- TASK DIRECTIONS -
Keep every line in which "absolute" occurs and drop the rest of the data.

- RECORDS SUPPLIED -
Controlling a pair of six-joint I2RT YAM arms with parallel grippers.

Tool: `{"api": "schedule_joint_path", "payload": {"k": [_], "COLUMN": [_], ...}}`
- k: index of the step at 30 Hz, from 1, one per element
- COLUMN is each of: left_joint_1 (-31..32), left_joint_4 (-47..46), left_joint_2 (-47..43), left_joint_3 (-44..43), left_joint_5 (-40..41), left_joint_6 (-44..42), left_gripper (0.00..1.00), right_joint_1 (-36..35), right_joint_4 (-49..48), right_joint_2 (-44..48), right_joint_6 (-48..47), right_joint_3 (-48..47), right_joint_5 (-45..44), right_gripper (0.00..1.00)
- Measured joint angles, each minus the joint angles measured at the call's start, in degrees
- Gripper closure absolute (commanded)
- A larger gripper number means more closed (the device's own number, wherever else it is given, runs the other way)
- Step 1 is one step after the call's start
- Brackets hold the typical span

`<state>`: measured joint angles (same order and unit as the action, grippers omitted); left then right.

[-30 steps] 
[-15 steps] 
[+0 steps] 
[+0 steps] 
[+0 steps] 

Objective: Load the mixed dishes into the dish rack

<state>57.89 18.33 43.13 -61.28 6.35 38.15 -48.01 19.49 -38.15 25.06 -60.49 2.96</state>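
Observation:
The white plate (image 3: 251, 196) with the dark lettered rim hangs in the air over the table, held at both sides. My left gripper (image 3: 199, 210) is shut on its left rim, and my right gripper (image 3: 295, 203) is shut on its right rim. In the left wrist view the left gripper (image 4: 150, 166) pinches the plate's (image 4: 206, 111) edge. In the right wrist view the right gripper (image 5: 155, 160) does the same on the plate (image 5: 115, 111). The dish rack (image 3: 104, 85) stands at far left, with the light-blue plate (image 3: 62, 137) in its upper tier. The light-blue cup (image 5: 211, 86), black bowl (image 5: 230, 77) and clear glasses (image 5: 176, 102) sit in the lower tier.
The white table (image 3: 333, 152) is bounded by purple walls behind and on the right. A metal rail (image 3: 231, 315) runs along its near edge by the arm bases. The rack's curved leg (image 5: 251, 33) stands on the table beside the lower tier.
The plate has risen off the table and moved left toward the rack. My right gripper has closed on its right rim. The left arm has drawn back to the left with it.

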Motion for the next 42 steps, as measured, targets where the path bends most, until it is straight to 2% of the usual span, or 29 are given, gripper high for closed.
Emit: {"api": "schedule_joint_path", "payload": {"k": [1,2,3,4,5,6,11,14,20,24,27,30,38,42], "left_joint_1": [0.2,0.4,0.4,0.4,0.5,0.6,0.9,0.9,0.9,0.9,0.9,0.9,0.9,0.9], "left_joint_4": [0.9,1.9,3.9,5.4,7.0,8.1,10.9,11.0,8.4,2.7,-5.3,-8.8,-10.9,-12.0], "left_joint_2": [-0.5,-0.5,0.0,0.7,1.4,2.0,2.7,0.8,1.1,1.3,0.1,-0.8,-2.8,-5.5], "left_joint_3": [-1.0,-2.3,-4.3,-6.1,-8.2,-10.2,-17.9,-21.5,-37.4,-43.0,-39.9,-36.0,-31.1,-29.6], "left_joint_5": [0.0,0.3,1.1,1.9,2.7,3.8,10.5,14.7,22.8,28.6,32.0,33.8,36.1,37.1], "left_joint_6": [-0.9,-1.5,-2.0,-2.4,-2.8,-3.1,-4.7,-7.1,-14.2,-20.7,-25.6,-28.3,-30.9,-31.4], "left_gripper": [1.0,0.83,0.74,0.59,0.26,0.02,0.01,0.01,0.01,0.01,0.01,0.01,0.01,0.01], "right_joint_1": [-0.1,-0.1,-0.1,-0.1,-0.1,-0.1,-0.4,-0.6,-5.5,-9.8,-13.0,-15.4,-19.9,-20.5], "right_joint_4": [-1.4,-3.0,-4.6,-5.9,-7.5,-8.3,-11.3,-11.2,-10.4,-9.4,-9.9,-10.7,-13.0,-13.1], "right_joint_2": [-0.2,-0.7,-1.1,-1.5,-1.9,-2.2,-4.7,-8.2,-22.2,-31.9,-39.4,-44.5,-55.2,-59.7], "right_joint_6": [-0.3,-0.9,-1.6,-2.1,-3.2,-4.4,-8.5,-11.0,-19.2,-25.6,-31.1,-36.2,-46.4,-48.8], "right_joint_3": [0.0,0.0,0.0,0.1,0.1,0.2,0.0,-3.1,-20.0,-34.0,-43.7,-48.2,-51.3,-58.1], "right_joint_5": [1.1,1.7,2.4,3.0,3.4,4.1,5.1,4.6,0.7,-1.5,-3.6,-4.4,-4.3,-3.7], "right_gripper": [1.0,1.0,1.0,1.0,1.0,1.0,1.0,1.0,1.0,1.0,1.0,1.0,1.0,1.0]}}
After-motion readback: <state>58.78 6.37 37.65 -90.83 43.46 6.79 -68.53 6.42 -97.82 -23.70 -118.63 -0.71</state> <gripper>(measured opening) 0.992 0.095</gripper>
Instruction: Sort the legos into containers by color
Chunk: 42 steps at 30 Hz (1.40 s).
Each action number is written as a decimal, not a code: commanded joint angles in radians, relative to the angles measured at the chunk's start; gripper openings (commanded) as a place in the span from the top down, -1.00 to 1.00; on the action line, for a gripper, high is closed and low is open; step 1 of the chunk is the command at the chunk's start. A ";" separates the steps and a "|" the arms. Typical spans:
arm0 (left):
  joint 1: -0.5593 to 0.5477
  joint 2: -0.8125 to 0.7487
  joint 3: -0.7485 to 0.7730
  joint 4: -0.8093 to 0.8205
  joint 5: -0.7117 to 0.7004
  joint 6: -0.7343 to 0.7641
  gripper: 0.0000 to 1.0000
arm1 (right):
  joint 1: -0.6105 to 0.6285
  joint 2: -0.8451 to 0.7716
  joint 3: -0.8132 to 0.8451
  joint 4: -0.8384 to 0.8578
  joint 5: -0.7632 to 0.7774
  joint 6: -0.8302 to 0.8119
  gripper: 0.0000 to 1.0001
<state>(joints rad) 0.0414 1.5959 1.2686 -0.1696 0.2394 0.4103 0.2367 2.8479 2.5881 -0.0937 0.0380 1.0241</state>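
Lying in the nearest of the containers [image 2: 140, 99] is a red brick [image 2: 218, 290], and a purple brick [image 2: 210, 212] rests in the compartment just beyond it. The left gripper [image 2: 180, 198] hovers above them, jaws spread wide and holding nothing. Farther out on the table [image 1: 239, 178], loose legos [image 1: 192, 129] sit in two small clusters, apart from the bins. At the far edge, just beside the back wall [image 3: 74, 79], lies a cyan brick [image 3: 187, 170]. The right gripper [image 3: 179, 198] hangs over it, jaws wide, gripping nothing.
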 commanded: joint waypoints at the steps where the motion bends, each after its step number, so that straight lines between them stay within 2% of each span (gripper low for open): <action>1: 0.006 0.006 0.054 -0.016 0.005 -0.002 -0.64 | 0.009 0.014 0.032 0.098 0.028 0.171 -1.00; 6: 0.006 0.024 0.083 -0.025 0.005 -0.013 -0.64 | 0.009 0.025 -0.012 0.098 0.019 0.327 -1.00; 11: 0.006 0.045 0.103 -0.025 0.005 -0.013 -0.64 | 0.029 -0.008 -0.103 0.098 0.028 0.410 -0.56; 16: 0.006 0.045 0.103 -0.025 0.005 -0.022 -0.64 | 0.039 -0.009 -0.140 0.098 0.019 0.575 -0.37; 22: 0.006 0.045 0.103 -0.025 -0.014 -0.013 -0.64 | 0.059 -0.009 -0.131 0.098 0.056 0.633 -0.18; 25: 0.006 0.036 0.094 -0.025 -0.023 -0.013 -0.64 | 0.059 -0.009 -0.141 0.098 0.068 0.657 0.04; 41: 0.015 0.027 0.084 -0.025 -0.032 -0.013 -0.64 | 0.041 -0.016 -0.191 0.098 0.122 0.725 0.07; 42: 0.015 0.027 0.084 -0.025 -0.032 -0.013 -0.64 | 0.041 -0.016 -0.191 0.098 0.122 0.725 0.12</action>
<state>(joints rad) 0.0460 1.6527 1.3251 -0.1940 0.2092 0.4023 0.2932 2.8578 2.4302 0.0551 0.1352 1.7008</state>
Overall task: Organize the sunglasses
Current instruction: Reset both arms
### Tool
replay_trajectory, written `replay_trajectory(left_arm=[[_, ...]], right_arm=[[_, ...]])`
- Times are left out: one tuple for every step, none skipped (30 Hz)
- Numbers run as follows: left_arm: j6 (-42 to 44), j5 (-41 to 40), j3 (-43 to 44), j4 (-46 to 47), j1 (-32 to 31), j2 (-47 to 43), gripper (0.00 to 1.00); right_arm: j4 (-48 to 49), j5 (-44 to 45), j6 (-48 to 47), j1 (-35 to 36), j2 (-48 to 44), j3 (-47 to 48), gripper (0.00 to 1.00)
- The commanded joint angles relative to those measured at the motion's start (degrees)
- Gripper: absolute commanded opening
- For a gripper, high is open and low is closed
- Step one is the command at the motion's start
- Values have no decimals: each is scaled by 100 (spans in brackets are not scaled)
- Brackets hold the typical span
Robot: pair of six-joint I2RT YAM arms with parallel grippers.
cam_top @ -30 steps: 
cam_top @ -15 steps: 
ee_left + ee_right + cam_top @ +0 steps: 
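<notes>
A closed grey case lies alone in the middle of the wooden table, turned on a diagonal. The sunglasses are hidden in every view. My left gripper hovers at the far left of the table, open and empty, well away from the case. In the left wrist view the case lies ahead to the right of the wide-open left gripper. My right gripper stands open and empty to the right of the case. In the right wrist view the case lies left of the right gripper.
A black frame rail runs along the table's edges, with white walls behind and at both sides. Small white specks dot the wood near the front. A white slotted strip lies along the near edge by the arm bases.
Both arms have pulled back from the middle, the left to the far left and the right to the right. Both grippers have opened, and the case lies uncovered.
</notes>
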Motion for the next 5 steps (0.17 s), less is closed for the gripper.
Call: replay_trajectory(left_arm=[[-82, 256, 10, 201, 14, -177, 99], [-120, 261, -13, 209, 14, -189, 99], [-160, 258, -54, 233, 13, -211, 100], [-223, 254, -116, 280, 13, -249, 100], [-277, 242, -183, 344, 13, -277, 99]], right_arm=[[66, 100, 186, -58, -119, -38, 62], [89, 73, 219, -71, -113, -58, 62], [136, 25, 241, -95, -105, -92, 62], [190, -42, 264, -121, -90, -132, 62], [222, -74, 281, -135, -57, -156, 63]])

- REPLY TO THE EXERCISE -
- Gripper closure absolute (commanded)
- Gripper: absolute commanded opening

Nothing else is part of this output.